When I cook for friends and family, I do so because I’m afraid of dying. I’m terrified of the thought that one day, inevitably, these meals are going to stop. That there will come a point where the food that people think of most when they think of me will be the cold buffet they had beside my cold corpse.
Cooking competitions are too close to that reality for me. Being in a situation where only one person is going to walk out the door with the prize blender is just too close to being in a box and in no position to notice just how uncomfortable your suit actually is.
Eating is one of the best ways we have of staving off death. Keeping ourselves and those we love alive and living is the best way I can think of to spend that time. Making cooking about who walks away with the prize blender, or about anything where the reward is something other than the pleasure of food and company, is just too close to racing to the end for me.
Anyway, for those of you who are interested, here’s the losing recipe.
Honeyed Avocado in Pecan Shells
Honeyed Avocado
- 4 medium avocados
- 1/2 cup honey
Peel and pit the avocados. Combine with honey in a large bowl.
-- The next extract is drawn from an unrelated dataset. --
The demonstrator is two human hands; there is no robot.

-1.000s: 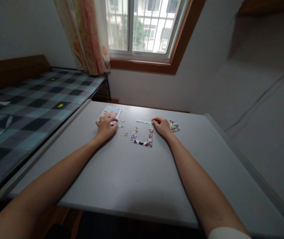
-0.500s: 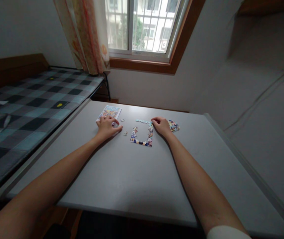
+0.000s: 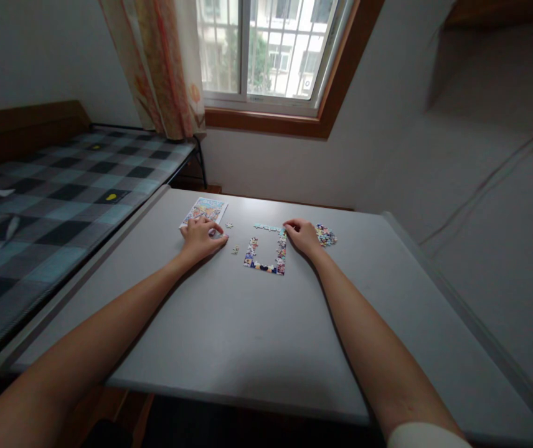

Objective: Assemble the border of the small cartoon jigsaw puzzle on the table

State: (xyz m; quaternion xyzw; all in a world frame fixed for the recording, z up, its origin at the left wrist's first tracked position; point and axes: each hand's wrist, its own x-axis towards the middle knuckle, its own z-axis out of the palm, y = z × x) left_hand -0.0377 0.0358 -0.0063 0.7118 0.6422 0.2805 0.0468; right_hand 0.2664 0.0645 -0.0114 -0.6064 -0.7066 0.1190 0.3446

Beat with an electric mixer for 5 or 6 minutes, until the mixture is light and fluffy.
Pecan Shells
- 1 cup sugar
- 1 stick butter
- 1 1/2 cups finely chopped pecans
- 1/2 cup flour
Preheat the oven to 350°
Beat butter and sugar together until light and fluffy.
Add the flour and chopped pecans and continue beating for an additional 4 or 5 minutes.
Spoon the mixture by tablespoons into mini-muffin tins. Place in a preheated 350° oven and bake for 10 minutes.
Remove the tins from the oven. While still very warm, press the center of each cup down with the handle of a wooden spoon to form hollow cups.
Let cool for a while in the tins, then remove to a wire rack to cool completely.
Grapefruit Curd
- 1 large grapefruit
- 1 lemon
- 2 eggs, beaten
- 1 cup sugar
- 1 stick butter
- Juice of 1 lemon
Zest and juice the grapefruit.
In the top of a double-boiler over medium heat, combine the grapefruit juice, lemon juice, 1 tbsp of grapefruit zest, butter and sugar and cook, stirring, until the butter is completely melted.
Stir in the eggs, reduce the heat to low and let simmer for 40 minutes, stirring often, until the mixture coats the back of a wooden spoon.
To Assemble
Spoon the honeyed avocado into a pastry bag and squirt enough into each shell to fill.
Spoon a small amount of grapefruit curd over the top of the avocado.
Makes about 24 cups. Repeat 20 times and leave without a prize blender.